▶ **Work instruction**: Could the data underneath be repeated exactly, in full?

▶ **Dataset excerpt**:
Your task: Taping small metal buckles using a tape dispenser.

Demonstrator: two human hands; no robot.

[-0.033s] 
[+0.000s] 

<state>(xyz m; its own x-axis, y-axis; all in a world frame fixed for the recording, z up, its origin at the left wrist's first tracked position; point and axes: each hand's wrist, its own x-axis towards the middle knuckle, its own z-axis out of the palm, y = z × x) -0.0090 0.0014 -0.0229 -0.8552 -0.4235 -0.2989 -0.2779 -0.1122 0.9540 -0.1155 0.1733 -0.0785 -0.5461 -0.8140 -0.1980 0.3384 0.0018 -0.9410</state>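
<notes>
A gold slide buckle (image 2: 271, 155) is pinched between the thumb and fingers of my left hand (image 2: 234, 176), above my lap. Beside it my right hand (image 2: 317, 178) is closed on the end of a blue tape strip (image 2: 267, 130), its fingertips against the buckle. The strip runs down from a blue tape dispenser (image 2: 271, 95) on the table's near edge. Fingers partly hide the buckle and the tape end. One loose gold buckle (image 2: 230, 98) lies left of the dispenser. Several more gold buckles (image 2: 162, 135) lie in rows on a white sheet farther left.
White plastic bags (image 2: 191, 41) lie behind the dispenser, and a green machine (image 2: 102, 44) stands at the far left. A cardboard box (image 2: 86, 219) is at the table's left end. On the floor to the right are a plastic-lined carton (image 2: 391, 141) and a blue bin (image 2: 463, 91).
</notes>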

▶ **Written answer**:
Your task: Taping small metal buckles using a tape dispenser.

Demonstrator: two human hands; no robot.

[-0.033s] 
[+0.000s] 

<state>(xyz m; its own x-axis, y-axis; all in a world frame fixed for the recording, z up, its origin at the left wrist's first tracked position; point and axes: each hand's wrist, its own x-axis towards the middle knuckle, its own z-axis out of the palm, y = z × x) -0.0090 0.0014 -0.0229 -0.8552 -0.4235 -0.2989 -0.2779 -0.1122 0.9540 -0.1155 0.1733 -0.0785 -0.5461 -0.8140 -0.1980 0.3384 0.0018 -0.9410</state>
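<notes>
A gold slide buckle (image 2: 271, 155) is pinched between the thumb and fingers of my left hand (image 2: 234, 176), above my lap. Beside it my right hand (image 2: 317, 178) is closed on the end of a blue tape strip (image 2: 267, 130), its fingertips against the buckle. The strip runs down from a blue tape dispenser (image 2: 271, 95) on the table's near edge. Fingers partly hide the buckle and the tape end. One loose gold buckle (image 2: 230, 98) lies left of the dispenser. Several more gold buckles (image 2: 162, 135) lie in rows on a white sheet farther left.
White plastic bags (image 2: 191, 41) lie behind the dispenser, and a green machine (image 2: 102, 44) stands at the far left. A cardboard box (image 2: 86, 219) is at the table's left end. On the floor to the right are a plastic-lined carton (image 2: 391, 141) and a blue bin (image 2: 463, 91).
</notes>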

This output is now finished.